WHAT IS EXPECTED — Please write out the entire listing below exactly, excluding its pictures.

SUPPLIED DATA —
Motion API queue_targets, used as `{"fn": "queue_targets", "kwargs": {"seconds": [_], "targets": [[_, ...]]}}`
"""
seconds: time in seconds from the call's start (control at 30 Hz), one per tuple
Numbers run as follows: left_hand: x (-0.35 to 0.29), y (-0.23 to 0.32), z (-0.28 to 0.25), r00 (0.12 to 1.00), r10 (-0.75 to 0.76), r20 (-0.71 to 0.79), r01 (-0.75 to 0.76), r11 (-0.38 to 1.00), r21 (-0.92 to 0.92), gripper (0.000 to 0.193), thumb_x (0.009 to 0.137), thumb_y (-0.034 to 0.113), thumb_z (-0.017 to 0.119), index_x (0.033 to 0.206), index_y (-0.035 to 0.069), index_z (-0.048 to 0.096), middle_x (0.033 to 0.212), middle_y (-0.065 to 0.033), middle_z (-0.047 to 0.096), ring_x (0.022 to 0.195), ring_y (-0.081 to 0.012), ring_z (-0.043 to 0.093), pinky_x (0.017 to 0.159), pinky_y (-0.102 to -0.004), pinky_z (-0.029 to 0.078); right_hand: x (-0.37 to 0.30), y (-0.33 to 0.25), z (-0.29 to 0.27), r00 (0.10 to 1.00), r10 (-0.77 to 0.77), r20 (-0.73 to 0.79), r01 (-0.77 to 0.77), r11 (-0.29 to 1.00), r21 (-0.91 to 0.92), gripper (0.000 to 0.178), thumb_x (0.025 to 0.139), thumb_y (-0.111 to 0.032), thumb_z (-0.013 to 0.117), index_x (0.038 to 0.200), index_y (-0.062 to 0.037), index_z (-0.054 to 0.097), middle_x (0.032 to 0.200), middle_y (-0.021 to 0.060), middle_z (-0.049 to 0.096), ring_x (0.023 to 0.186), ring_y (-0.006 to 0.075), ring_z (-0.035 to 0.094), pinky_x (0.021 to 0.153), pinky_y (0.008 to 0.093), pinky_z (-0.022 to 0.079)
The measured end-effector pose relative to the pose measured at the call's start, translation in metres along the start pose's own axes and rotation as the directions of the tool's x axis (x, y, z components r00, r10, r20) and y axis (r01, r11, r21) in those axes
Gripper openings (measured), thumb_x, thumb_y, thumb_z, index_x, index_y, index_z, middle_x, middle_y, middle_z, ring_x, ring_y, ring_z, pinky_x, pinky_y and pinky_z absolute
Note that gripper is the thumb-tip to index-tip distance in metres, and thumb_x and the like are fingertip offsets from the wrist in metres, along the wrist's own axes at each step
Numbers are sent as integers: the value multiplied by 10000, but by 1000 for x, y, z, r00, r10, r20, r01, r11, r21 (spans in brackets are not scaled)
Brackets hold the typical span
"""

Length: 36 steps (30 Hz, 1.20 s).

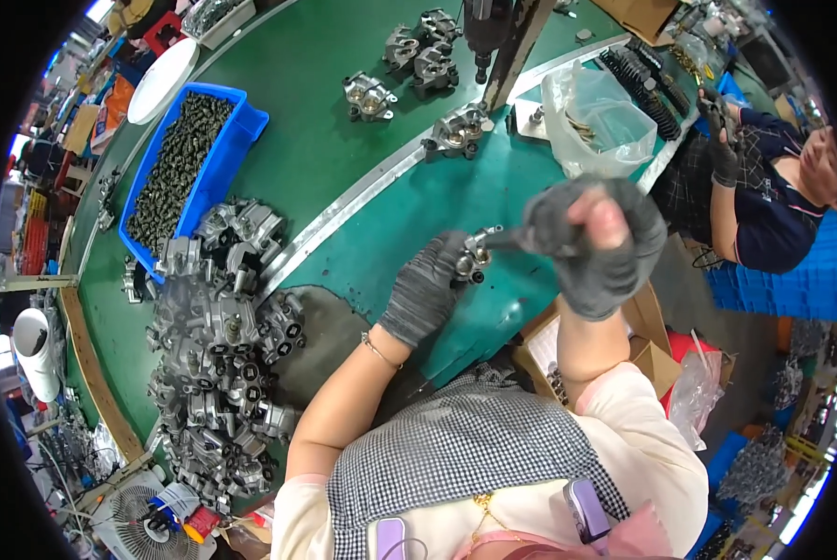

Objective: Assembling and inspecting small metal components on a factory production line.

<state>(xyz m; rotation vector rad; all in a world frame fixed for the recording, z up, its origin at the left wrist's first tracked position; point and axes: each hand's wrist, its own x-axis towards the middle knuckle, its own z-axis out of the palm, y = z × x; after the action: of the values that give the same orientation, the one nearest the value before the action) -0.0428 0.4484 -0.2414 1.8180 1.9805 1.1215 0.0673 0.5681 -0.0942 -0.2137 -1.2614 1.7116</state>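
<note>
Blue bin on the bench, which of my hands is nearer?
Left: your left hand is right of the blue bin, holding a metal part; your right hand is farther right.

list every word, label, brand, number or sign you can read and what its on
None can be read.
Metal part in the left hand: any marking is too small.
Tool in the right hand: too blurred.
Clear bag: no legible print.
Blue bin: no lettering shows.

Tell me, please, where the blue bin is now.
In the head view, the blue bin is at upper left on the green table, its lower end by the heaped metal castings.
</note>
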Motion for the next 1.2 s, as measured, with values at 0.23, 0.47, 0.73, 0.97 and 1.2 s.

SOLVED PROBLEM —
Motion API queue_targets, used as `{"fn": "queue_targets", "kwargs": {"seconds": [_], "targets": [[_, ...]]}}`
"""
seconds: time in seconds from the call's start (control at 30 Hz), one per tuple
Numbers run as follows: left_hand: x (-0.35 to 0.29), y (-0.23 to 0.32), z (-0.28 to 0.25), r00 (0.12 to 1.00), r10 (-0.75 to 0.76), r20 (-0.71 to 0.79), r01 (-0.75 to 0.76), r11 (-0.38 to 1.00), r21 (-0.92 to 0.92), gripper (0.000 to 0.193), thumb_x (0.009 to 0.137), thumb_y (-0.034 to 0.113), thumb_z (-0.017 to 0.119), index_x (0.033 to 0.206), index_y (-0.035 to 0.069), index_z (-0.048 to 0.096), middle_x (0.033 to 0.212), middle_y (-0.065 to 0.033), middle_z (-0.047 to 0.096), ring_x (0.022 to 0.195), ring_y (-0.081 to 0.012), ring_z (-0.043 to 0.093), pinky_x (0.017 to 0.159), pinky_y (-0.102 to -0.004), pinky_z (-0.029 to 0.078); right_hand: x (-0.37 to 0.30), y (-0.33 to 0.25), z (-0.29 to 0.27), r00 (0.10 to 1.00), r10 (-0.77 to 0.77), r20 (-0.73 to 0.79), r01 (-0.77 to 0.77), r11 (-0.29 to 1.00), r21 (-0.91 to 0.92), gripper (0.000 to 0.178), thumb_x (0.025 to 0.139), thumb_y (-0.111 to 0.032), thumb_z (-0.013 to 0.117), index_x (0.038 to 0.200), index_y (-0.062 to 0.037), index_z (-0.054 to 0.097), middle_x (0.032 to 0.200), middle_y (-0.021 to 0.060), middle_z (-0.049 to 0.096), ring_x (0.023 to 0.186), ring_y (-0.006 to 0.075), ring_z (-0.035 to 0.094), pinky_x (0.021 to 0.153), pinky_y (0.008 to 0.093), pinky_z (-0.022 to 0.079)
The measured end-effector pose relative to the pose measured at the call's start, translation in metres along the start pose's own axes and rotation as the directions of the tool's x axis (x, y, z components r00, r10, r20) and y axis (r01, r11, r21) in those axes
Gripper openings (measured), thumb_x, thumb_y, thumb_z, index_x, index_y, index_z, middle_x, middle_y, middle_z, ring_x, ring_y, ring_z, pinky_x, pinky_y and pinky_z absolute
Note that gripper is the thumb-tip to index-tip distance in metres, and thumb_x and the like are fingertip offsets from the wrist in metres, along the wrist's own axes at each step
Numbers are sent as integers: the value multiplied by 10000, but by 1000 for x, y, z, r00, r10, r20, r01, r11, r21 (spans in brackets are not scaled)
Brackets hold the typical span
"""

Length: 36 steps (30 Hz, 1.20 s).


Objective: Assembling and inspecting small metal components on a factory production line.

<state>(xyz m; rotation vector rad; all in a world frame fixed for the recording, z up, its origin at the left wrist's first tracked position; point and axes: each hand's wrist, its own x-axis towards the middle knuckle, its own z-axis out of the palm, y = z × x; after the action: of the values that give the same orientation, the one nearest the value before the action) -0.0428 0.4484 -0.2414 1.8180 1.9805 1.1215 0.0673 0.5681 -0.0942 -0.2137 -1.2614 1.7116</state>
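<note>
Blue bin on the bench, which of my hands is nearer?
Left: your left hand is right of the blue bin, holding a metal part; your right hand is farther right.

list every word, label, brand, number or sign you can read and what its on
None can be read.
Metal part in the left hand: any marking is too small.
Tool in the right hand: too blurred.
Clear bag: no legible print.
Blue bin: no lettering shows.

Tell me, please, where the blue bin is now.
In the head view, the blue bin is at upper left on the green table, its lower end by the heaped metal castings.
</note>
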Motion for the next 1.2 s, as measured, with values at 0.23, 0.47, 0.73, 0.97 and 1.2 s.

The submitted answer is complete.